■ HOW TO COMPLETE THIS TASK:
Drop every image and restate the entries below word for word.

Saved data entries
====================

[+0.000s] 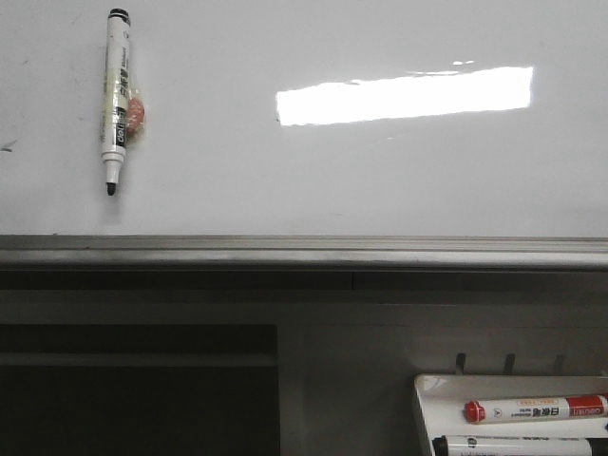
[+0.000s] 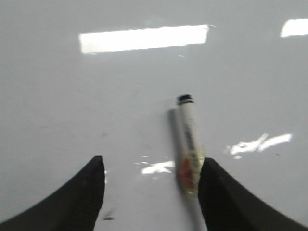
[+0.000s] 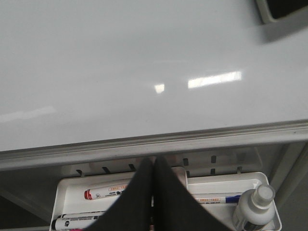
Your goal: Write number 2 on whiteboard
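The whiteboard (image 1: 380, 171) lies flat, glossy white, with a bright rectangular light reflection. No number 2 shows on it. A white marker with a black tip (image 1: 116, 95) lies on the board at the far left, uncapped, with a reddish patch on its side. In the left wrist view my left gripper (image 2: 151, 166) is open just above the board (image 2: 96, 96). The blurred marker (image 2: 187, 139) lies between its fingers, close against one of them. My right gripper (image 3: 153, 161) is shut and empty, hanging over the marker tray. Neither gripper shows in the front view.
A grey metal edge strip (image 1: 304, 252) runs along the board's near side. Below it at the right a white tray (image 1: 427, 399) holds a red-capped marker (image 1: 537, 409) and a black marker (image 1: 513, 445). The right wrist view also shows a blue marker (image 3: 216, 198) and a small bottle (image 3: 255, 207).
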### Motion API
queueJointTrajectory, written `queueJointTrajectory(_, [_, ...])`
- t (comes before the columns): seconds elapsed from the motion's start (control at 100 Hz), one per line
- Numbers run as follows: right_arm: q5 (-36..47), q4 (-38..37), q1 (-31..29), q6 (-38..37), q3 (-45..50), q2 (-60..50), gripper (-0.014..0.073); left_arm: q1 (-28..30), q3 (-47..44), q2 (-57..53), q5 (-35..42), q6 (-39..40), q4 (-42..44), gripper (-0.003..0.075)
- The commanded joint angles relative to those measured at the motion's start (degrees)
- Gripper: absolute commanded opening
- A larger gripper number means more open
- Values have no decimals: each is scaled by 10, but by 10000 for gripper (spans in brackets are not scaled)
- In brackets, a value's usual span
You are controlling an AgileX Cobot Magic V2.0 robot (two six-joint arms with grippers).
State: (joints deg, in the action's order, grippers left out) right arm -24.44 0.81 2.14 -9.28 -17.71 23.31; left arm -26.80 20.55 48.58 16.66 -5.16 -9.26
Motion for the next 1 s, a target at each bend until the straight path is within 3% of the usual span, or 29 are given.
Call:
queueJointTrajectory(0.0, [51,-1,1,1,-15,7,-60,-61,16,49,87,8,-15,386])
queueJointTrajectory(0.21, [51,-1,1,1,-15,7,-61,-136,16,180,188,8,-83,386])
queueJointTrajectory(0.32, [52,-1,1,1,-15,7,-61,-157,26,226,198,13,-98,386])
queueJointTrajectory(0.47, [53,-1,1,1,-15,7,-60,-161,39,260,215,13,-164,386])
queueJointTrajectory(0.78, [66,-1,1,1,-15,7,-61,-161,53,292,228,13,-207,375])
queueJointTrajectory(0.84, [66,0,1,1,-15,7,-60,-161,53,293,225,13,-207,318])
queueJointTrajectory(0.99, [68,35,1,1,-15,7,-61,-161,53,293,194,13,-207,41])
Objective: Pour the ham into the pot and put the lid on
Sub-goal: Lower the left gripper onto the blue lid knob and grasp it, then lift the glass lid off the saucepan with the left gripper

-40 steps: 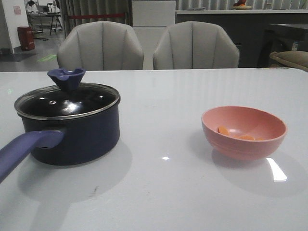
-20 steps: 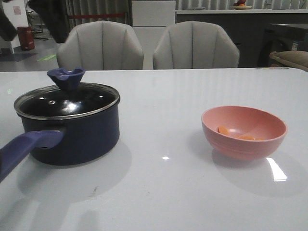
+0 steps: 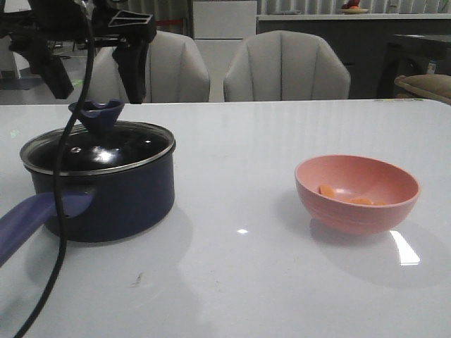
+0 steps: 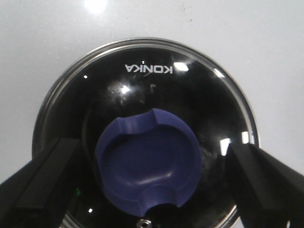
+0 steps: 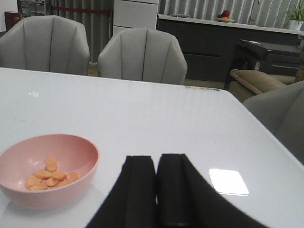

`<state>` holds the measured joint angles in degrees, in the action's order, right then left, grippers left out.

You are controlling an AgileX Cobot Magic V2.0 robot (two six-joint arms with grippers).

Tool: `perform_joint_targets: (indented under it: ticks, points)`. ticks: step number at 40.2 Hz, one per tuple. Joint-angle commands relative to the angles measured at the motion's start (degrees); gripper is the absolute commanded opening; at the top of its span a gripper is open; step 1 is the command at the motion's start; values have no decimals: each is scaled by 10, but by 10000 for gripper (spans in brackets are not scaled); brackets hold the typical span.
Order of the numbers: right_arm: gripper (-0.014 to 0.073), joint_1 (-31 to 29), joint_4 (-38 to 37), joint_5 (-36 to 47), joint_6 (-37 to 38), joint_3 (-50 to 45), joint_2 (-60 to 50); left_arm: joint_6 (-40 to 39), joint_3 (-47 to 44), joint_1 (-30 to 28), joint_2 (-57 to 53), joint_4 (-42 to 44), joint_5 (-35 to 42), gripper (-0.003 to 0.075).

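Glass lid [image 3: 99, 149] seated on pot [image 3: 106, 193], left of bowl [image 3: 358, 193] holding ham [image 5: 50, 176]. Likely heavy, slick, breakable; best gripped at flared knob [image 4: 148, 174]. Left gripper [image 3: 88, 70] spread wide above knob. Right gripper [image 5: 156, 190] pressed together, empty.

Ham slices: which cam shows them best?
Right wrist view: it looks down into the pink bowl, showing the ham slices separately. Front view shows only a few ham edges over the rim. Left wrist view: none.
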<state>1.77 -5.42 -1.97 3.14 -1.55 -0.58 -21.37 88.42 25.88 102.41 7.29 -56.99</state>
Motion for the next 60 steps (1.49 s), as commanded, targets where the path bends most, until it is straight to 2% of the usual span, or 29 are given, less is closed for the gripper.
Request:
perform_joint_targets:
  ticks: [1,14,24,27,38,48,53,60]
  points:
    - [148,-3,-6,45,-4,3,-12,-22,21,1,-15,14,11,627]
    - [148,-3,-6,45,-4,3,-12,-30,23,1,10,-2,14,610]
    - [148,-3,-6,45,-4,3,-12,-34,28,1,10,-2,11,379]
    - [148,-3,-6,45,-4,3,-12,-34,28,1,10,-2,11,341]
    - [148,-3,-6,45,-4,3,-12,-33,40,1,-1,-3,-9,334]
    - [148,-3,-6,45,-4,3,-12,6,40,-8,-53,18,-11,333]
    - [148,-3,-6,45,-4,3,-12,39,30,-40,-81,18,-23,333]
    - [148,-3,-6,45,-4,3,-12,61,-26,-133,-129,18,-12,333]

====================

■ WRITTEN REPLY:
[+0.000s] 
[+0.000s] 
[+0.000s] 
Your goal: Write number 2 on whiteboard
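The whiteboard (image 1: 380, 171) lies flat, glossy white, with a bright rectangular light reflection. No number 2 shows on it. A white marker with a black tip (image 1: 116, 95) lies on the board at the far left, uncapped, with a reddish patch on its side. In the left wrist view my left gripper (image 2: 151, 166) is open just above the board (image 2: 96, 96). The blurred marker (image 2: 187, 139) lies between its fingers, close against one of them. My right gripper (image 3: 153, 161) is shut and empty, hanging over the marker tray. Neither gripper shows in the front view.
A grey metal edge strip (image 1: 304, 252) runs along the board's near side. Below it at the right a white tray (image 1: 427, 399) holds a red-capped marker (image 1: 537, 409) and a black marker (image 1: 513, 445). The right wrist view also shows a blue marker (image 3: 216, 198) and a small bottle (image 3: 255, 207).
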### Motion API
queueJointTrajectory, written `queueJointTrajectory(_, [_, ...])`
- t (comes before the columns): seconds elapsed from the motion's start (control at 100 Hz), one per line
- Numbers run as follows: right_arm: q5 (-36..47), q4 (-38..37), q1 (-31..29), q6 (-38..37), q3 (-45..50), q2 (-60..50), gripper (-0.014..0.073); left_arm: q1 (-28..30), q3 (-47..44), q2 (-57..53), q5 (-35..42), q6 (-39..40), q4 (-42..44), gripper (-0.003..0.075)
- The commanded joint angles relative to those measured at the motion's start (degrees)
- Gripper: absolute commanded opening
- A larger gripper number means more open
- Values have no decimals: each is scaled by 10, but by 10000 for gripper (spans in brackets are not scaled)
- In brackets, a value's usual span
You are controlling an AgileX Cobot Magic V2.0 robot (two six-joint arms with grippers).
State: (joints deg, in the action's order, grippers left out) right arm -24.44 0.81 2.14 -9.28 -17.71 23.31; left arm -26.80 20.55 48.58 16.66 -5.16 -9.26
Motion for the next 1 s, a target at each bend until the straight path is within 3% of the usual span, or 29 are given.
Call:
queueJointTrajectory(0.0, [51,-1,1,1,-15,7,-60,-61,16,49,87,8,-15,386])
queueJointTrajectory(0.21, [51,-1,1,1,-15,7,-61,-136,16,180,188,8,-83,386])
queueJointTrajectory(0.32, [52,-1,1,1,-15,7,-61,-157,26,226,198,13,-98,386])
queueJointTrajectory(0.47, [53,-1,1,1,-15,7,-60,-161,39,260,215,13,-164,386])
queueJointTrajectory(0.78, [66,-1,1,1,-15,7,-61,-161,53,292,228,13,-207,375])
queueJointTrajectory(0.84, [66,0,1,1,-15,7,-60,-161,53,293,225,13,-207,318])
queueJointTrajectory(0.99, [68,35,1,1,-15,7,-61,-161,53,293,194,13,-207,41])
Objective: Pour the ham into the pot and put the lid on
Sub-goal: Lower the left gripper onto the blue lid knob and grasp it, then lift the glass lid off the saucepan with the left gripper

-40 steps: 
-20 steps: 
+0 steps: 
+0 steps: 
+0 steps: 

`<state>` holds the measured joint angles in degrees, in the action's order, right then left, grippers left out.

You are controlling an AgileX Cobot Magic V2.0 robot (two six-joint arms with grippers).

Tool: `perform_joint_targets: (indented under it: ticks, points)`. ticks: step number at 40.2 Hz, one per tuple. Joint-angle commands relative to the angles measured at the motion's start (degrees); gripper is the absolute commanded opening; at the top of its span a gripper is open; step 1 is the command at the motion's start; values have no decimals: each is scaled by 10, but by 10000 for gripper (spans in brackets are not scaled); brackets hold the typical span.
Order of the numbers: right_arm: gripper (-0.014 to 0.073), joint_1 (-31 to 29), joint_4 (-38 to 37), joint_5 (-36 to 47), joint_6 (-37 to 38), joint_3 (-50 to 45), joint_2 (-60 to 50); left_arm: joint_6 (-40 to 39), joint_3 (-47 to 44), joint_1 (-30 to 28), joint_2 (-57 to 53), joint_4 (-42 to 44), joint_5 (-35 to 42), gripper (-0.003 to 0.075).

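Glass lid [image 3: 99, 149] seated on pot [image 3: 106, 193], left of bowl [image 3: 358, 193] holding ham [image 5: 50, 176]. Likely heavy, slick, breakable; best gripped at flared knob [image 4: 148, 174]. Left gripper [image 3: 88, 70] spread wide above knob. Right gripper [image 5: 156, 190] pressed together, empty.

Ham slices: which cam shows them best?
Right wrist view: it looks down into the pink bowl, showing the ham slices separately. Front view shows only a few ham edges over the rim. Left wrist view: none.
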<state>1.77 -5.42 -1.97 3.14 -1.55 -0.58 -21.37 88.42 25.88 102.41 7.29 -56.99</state>
Motion for the next 60 steps (1.49 s), as commanded, targets where the path bends most, until it is straight to 2% of the usual span, or 29 are given, less is closed for the gripper.
Request:
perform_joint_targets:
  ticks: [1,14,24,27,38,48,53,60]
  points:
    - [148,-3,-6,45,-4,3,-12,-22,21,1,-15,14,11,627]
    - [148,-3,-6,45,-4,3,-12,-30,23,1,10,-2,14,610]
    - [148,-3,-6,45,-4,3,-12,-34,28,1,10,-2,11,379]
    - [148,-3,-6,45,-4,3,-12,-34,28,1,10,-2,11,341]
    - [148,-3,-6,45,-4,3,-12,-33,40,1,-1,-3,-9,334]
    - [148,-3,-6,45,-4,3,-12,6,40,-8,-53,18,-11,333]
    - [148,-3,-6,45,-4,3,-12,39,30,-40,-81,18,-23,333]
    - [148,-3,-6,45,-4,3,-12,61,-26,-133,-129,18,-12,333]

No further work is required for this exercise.